Thursday, September 24, 2009

'Tweeting' medics expose patients

This link was sent to me by Susan Burwash... interesting article from the BBC about medical students using Twitter and Blogs to inappropriately share information about patients or institutions.

Medics posting messages on networking websites like Facebook and Twitter are breaching patient confidentiality, a leading journal reveals.

Research in the Journal of the American Medical Association found examples of web gossip by trainee doctors sharing private patient stories and details.

Over half of 78 US medical schools studied had reported cases of students posting unprofessional content online.

One in 10 of these contained frank violations of patient confidentiality.

Most were blogs, including one on Facebook, containing enough clinical detail that patients could potentially be identified.

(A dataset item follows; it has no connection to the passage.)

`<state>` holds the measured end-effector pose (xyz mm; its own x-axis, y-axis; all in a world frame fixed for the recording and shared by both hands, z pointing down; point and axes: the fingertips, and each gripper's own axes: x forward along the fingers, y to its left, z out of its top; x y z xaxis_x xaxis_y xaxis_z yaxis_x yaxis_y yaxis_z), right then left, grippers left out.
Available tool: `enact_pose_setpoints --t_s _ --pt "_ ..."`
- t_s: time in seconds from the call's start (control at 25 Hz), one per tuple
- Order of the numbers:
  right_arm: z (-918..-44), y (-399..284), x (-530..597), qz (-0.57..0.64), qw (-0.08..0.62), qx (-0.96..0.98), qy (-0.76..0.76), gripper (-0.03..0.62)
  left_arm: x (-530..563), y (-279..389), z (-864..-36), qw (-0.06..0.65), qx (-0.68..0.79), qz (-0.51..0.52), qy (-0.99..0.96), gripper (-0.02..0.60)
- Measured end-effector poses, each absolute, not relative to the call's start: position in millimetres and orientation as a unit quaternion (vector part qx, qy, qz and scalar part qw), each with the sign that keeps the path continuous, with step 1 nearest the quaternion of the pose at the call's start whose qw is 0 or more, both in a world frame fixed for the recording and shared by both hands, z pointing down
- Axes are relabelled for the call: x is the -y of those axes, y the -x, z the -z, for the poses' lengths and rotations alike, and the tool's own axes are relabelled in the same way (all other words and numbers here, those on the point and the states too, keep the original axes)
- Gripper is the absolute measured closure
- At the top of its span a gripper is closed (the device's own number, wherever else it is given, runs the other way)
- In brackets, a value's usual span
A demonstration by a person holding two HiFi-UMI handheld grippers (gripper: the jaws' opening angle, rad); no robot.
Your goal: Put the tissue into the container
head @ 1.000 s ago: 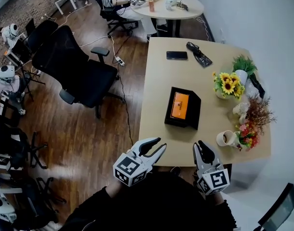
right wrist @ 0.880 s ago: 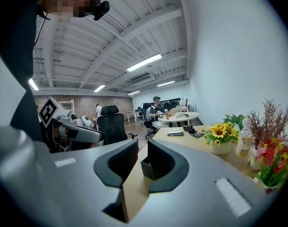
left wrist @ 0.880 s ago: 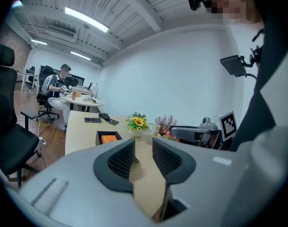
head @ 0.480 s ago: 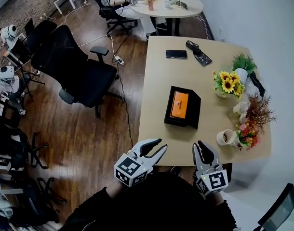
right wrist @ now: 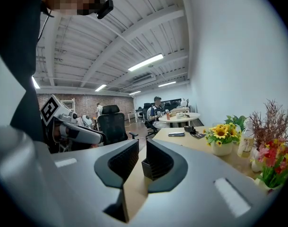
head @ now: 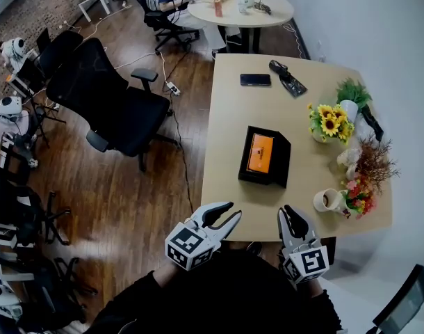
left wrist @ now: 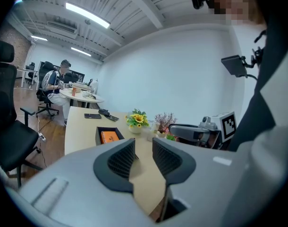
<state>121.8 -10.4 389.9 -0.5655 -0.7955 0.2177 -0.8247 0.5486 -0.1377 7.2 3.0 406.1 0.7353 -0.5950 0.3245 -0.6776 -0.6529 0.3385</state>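
Claws: left claw (head: 233,209) and right claw (head: 290,211) are both closed down to a narrow slit, nothing held, and are kept at the 6 o'clock edge of the counter (head: 229,117). A black box (head: 281,160) is seen mid-counter at 12 o'clock, well apart from both, with an orange pack (head: 261,152) lying inside. No loose tissue can be made out. If that pack is the tissue, placement looks done; otherwise nothing is started.
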Motion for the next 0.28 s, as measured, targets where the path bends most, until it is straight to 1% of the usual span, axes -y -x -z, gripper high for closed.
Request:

Click on this link for the full article.


Rachel Slack said...

Reading this article has been extremely insightful on the precautions medical students and medical professionals need to keep in mind when posting information on the internet regarding clinical experiences. The expanding forums of social networking sites present challenges when abiding by confidentiality laws. Medical professionals and students often forget or discount the public arena of social networking sites. How can this be avoided? Should social networking and confidentiality be a part of the required curriculum for all healthcare professionals?

Anita Hamilton said...

Hi Rachel, I think that seeing that health care ethics is usually a mandatory course in health care education programs then it should extend to including ethics online.
One Australian researcher Sally Kift states that using online technologies needs to be embedded into the curriculum, not bolted on. At the moment I see a lot of "bolting on" and not enough embedding.